*TASK PROMPT:* Copy each entry as it stands, leaving nothing out.

*INFORMATION PROVIDED:*

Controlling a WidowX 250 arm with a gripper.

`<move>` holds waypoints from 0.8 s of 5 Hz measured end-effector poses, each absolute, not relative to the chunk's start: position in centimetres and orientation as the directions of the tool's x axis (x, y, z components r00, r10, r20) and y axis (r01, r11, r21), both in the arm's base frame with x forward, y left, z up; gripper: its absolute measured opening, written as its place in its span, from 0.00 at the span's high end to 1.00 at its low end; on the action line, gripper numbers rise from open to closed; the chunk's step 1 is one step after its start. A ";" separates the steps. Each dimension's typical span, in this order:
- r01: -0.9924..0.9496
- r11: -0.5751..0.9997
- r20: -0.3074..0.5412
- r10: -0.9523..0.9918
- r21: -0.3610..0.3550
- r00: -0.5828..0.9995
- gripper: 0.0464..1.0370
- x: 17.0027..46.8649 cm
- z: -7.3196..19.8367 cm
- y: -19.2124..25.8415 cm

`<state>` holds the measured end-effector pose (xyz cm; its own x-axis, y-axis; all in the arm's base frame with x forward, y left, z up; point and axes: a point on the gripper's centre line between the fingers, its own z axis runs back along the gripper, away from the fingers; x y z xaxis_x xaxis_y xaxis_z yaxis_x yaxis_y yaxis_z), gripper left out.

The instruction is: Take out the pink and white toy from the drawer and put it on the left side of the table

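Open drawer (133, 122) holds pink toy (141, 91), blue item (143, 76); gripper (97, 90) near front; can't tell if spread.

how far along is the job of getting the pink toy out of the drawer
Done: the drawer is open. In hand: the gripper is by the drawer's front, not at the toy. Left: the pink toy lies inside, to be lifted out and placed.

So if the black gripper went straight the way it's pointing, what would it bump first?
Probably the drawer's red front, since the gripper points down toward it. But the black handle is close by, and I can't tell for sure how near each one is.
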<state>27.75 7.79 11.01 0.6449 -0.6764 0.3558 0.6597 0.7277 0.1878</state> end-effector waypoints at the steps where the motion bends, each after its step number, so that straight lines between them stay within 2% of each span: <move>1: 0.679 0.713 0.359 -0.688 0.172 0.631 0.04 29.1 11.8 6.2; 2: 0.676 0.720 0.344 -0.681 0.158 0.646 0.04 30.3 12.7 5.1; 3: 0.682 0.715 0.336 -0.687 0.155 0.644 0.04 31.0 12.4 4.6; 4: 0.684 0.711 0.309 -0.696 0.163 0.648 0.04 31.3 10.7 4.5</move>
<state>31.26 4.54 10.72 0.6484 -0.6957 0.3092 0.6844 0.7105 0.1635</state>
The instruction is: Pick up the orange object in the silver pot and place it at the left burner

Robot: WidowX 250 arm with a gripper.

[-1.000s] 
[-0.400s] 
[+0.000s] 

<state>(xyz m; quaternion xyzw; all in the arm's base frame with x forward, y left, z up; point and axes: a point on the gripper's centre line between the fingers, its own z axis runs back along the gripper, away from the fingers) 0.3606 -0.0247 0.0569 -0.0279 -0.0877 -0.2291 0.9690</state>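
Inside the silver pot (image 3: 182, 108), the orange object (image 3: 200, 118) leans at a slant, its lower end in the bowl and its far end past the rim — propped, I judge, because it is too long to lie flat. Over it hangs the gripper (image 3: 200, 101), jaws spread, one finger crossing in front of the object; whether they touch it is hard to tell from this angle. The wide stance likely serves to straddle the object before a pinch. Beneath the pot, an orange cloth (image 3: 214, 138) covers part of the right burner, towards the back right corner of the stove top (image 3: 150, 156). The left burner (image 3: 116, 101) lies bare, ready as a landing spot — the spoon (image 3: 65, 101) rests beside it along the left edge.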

*EXERCISE ANSWER:*
Controlling a WidowX 250 arm with a gripper.

`<move>` holds waypoints from 0.8 s of 5 Hz measured end-effector poses, each absolute, not relative to the chunk's start: position in centimetres and orientation as the directions of the tool's x axis (x, y, z components r00, r10, r20) and y axis (r01, r11, r21), both in the arm's base frame with x forward, y left, z up; gripper: its absolute measured opening, written as its place in its span, from 0.00 at the span's high end to 1.00 at its low end; on the action line, gripper numbers rise from open to closed; the chunk's step 1 is one step after its start. A ";" separates the steps. Each dimension's typical span, in this order:
- r01: -0.9924..0.9496
- r11: -0.5751..0.9997
- r20: -0.3074..0.5412
- r10: -0.9523..0.9918
- r21: -0.3610..0.3550
- r00: -0.5828..0.9995
- gripper: 0.0464..1.0370
- x: 17.0027..46.8649 cm
- z: -7.3196..19.8367 cm
- y: -19.2124..25.8415 cm

`<state>` holds the measured end-effector pose (xyz cm; its own x-axis, y-axis; all in the arm's base frame with x forward, y left, z up; point and axes: a point on the gripper's centre line between the fingers, its own z axis runs back along the gripper, away from the fingers; x y z xaxis_x xaxis_y xaxis_z yaxis_x yaxis_y yaxis_z), gripper left out.

The instruction is: Take out the pink and white toy from the drawer and put it on the left side of the table

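Open drawer (133, 122) holds pink toy (141, 91), blue item (143, 76); gripper (97, 90) near front; can't tell if spread.

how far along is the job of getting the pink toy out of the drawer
Done: the drawer is open. In hand: the gripper is by the drawer's front, not at the toy. Left: the pink toy lies inside, to be lifted out and placed.

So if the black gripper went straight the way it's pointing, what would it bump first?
Probably the drawer's red front, since the gripper points down toward it. But the black handle is close by, and I can't tell for sure how near each one is.
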<state>27.75 7.79 11.01 0.6449 -0.6764 0.3558 0.6597 0.7277 0.1878</state> end-effector waypoints at the steps where the motion bends, each after its step number, so that straight lines between them stay within 2% of each span: <move>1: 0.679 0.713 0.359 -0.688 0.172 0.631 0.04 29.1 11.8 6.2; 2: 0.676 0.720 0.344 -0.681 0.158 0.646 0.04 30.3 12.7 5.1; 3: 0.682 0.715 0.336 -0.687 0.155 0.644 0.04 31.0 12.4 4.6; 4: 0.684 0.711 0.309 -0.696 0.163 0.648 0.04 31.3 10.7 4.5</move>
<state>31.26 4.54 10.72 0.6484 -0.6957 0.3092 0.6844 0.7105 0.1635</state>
The instruction is: Pick up the orange object in the silver pot and place it at the left burner

Robot: WidowX 250 arm with a gripper.

[-1.000s] 
[-0.400s] 
[+0.000s] 

<state>(xyz m; quaternion xyzw; all in the arm's base frame with x forward, y left, z up; point and axes: a point on the gripper's centre line between the fingers, its own z axis runs back along the gripper, away from the fingers) 0.3606 -0.0247 0.0569 -0.0279 -0.0877 -0.2291 0.9690</state>
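Inside the silver pot (image 3: 182, 108), the orange object (image 3: 200, 118) leans at a slant, its lower end in the bowl and its far end past the rim — propped, I judge, because it is too long to lie flat. Over it hangs the gripper (image 3: 200, 101), jaws spread, one finger crossing in front of the object; whether they touch it is hard to tell from this angle. The wide stance likely serves to straddle the object before a pinch. Beneath the pot, an orange cloth (image 3: 214, 138) covers part of the right burner, towards the back right corner of the stove top (image 3: 150, 156). The left burner (image 3: 116, 101) lies bare, ready as a landing spot — the spoon (image 3: 65, 101) rests beside it along the left edge.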

This answer is complete as it stands.